[Work instructions]: Needed from the data below: every line from the one with "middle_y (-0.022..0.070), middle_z" up to and including the one with "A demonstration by", repeated exactly and with nothing else.

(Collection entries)
..........
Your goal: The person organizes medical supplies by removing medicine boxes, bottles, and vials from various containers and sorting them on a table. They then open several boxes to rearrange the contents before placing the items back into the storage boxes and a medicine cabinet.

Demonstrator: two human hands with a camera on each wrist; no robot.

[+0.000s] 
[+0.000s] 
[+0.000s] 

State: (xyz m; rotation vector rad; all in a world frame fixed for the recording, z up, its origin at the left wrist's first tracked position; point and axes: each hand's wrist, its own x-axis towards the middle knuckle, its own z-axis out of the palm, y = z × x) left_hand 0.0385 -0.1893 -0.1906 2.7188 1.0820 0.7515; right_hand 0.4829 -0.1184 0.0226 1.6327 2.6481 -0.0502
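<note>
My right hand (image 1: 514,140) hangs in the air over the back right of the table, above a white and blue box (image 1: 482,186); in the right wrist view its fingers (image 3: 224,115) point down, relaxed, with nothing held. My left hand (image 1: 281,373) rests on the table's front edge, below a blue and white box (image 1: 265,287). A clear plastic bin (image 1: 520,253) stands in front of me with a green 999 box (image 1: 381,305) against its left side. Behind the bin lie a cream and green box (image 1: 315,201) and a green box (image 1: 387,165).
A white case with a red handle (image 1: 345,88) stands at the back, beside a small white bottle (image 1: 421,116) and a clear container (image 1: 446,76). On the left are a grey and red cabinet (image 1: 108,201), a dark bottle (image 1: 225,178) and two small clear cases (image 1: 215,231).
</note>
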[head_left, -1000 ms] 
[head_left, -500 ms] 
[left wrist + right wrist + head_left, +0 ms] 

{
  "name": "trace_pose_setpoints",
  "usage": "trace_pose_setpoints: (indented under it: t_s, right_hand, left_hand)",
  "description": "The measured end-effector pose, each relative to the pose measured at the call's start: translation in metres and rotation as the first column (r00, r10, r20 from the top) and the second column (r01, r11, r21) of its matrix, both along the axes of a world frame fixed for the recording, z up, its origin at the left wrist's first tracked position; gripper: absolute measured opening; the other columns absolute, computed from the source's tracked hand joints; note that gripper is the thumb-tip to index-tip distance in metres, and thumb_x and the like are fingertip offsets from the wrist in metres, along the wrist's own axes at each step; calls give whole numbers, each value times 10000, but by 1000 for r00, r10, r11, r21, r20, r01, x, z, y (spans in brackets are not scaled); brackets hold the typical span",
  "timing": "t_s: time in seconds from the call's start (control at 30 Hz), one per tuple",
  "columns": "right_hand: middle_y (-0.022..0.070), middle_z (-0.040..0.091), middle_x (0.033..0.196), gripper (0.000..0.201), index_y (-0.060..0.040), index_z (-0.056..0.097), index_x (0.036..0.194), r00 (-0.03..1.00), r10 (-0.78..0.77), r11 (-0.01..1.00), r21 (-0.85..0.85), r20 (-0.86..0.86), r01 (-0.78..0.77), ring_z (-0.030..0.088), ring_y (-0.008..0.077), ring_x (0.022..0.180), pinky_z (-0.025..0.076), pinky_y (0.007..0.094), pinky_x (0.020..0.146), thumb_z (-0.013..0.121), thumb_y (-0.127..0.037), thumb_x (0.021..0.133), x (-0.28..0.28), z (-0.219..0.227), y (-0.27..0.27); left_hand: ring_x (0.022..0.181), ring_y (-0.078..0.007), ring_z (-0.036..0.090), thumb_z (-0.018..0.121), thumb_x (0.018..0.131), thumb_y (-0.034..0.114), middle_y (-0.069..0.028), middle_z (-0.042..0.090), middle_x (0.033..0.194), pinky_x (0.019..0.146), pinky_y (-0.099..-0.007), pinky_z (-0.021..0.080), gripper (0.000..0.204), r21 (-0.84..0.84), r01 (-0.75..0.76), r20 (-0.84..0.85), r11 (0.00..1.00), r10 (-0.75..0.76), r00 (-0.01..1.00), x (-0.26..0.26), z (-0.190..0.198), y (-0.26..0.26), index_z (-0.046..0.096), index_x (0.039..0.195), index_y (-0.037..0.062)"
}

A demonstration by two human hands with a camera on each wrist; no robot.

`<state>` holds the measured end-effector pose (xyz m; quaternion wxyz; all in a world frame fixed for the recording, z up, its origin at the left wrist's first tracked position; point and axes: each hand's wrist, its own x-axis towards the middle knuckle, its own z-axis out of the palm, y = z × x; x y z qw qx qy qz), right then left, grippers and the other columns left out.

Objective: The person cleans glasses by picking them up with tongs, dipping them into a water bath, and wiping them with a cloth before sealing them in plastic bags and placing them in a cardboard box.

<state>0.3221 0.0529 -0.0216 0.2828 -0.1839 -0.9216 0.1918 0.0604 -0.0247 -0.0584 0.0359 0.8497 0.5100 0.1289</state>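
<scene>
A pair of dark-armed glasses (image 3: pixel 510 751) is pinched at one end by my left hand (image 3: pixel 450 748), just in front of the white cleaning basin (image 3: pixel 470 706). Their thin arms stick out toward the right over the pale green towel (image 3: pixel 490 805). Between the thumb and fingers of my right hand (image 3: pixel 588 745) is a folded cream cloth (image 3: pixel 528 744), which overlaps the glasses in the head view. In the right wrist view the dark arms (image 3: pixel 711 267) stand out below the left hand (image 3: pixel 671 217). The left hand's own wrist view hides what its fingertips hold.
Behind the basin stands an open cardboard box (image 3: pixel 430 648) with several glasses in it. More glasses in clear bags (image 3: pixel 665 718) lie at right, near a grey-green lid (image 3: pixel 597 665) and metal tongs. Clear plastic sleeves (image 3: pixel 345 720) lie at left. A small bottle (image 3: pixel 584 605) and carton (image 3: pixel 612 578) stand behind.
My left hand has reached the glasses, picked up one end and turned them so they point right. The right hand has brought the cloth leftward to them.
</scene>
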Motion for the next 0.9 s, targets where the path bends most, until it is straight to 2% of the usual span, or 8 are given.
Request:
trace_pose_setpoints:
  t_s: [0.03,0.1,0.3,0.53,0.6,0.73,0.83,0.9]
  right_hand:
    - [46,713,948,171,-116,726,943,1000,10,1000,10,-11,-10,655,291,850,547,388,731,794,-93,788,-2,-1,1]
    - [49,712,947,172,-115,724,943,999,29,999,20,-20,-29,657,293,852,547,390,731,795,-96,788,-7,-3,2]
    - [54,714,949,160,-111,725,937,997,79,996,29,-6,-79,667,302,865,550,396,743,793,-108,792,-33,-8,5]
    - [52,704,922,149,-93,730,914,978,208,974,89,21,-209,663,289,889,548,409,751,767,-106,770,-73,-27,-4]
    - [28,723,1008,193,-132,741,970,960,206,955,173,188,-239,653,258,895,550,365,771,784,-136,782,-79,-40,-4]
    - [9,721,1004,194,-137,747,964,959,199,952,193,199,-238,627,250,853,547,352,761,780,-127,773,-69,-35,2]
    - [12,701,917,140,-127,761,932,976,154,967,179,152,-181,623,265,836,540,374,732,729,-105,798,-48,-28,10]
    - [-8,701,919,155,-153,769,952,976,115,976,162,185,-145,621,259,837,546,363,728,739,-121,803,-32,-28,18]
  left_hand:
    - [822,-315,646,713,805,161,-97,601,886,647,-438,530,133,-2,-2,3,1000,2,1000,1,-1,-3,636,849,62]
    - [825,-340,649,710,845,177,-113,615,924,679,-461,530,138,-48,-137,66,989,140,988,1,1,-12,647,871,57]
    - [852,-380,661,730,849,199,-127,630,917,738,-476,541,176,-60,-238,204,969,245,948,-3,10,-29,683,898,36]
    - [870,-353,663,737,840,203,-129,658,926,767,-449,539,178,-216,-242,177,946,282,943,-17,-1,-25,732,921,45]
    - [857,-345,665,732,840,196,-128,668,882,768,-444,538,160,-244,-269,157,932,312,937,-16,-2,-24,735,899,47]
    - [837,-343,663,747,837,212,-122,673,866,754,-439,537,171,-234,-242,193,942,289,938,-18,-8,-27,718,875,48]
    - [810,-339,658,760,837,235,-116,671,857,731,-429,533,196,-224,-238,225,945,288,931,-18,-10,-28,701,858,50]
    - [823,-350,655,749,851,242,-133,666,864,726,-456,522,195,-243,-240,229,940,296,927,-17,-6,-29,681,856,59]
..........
[Response to this task]:
  "columns": "right_hand: middle_y (-0.022..0.070), middle_z (-0.040..0.091), middle_x (0.033..0.196), gripper (0.000..0.201), index_y (-0.060..0.040), index_z (-0.056..0.097), index_x (0.036..0.194), r00 (-0.03..1.00), r10 (-0.78..0.77), r11 (-0.01..1.00), r21 (-0.85..0.85), r20 (-0.86..0.86), r01 (-0.78..0.77), ring_z (-0.030..0.088), ring_y (-0.008..0.077), ring_x (0.022..0.180), pinky_z (-0.025..0.076), pinky_y (0.007..0.094), pinky_x (0.020..0.146), thumb_z (-0.013..0.121), thumb_y (-0.127..0.037), thumb_x (0.021..0.133), x (-0.28..0.28), z (-0.219..0.227), y (-0.27..0.27); left_hand: ring_x (0.022..0.181), ring_y (-0.078..0.007), ring_z (-0.036..0.090), thumb_z (-0.018..0.121), thumb_x (0.018..0.131), thumb_y (-0.034..0.114), middle_y (-0.069..0.028), middle_z (-0.042..0.090), middle_x (0.033..0.194), pinky_x (0.019..0.146), pinky_y (-0.099..-0.007), pinky_z (-0.021..0.080), gripper (0.000..0.204), r21 (-0.84..0.84), r01 (-0.75..0.76), r20 (-0.84..0.85), r11 (0.00..1.00), r10 (-0.75..0.76), r00 (-0.01..1.00), x (-0.26..0.26), z (-0.190..0.198), y (-0.26..0.26), index_z (-0.046..0.096), index_x (0.039..0.195), index_y (-0.037..0.062)"
}

A demonstration by two human hands with a camera on each wrist; no robot.

The complete answer has now been given.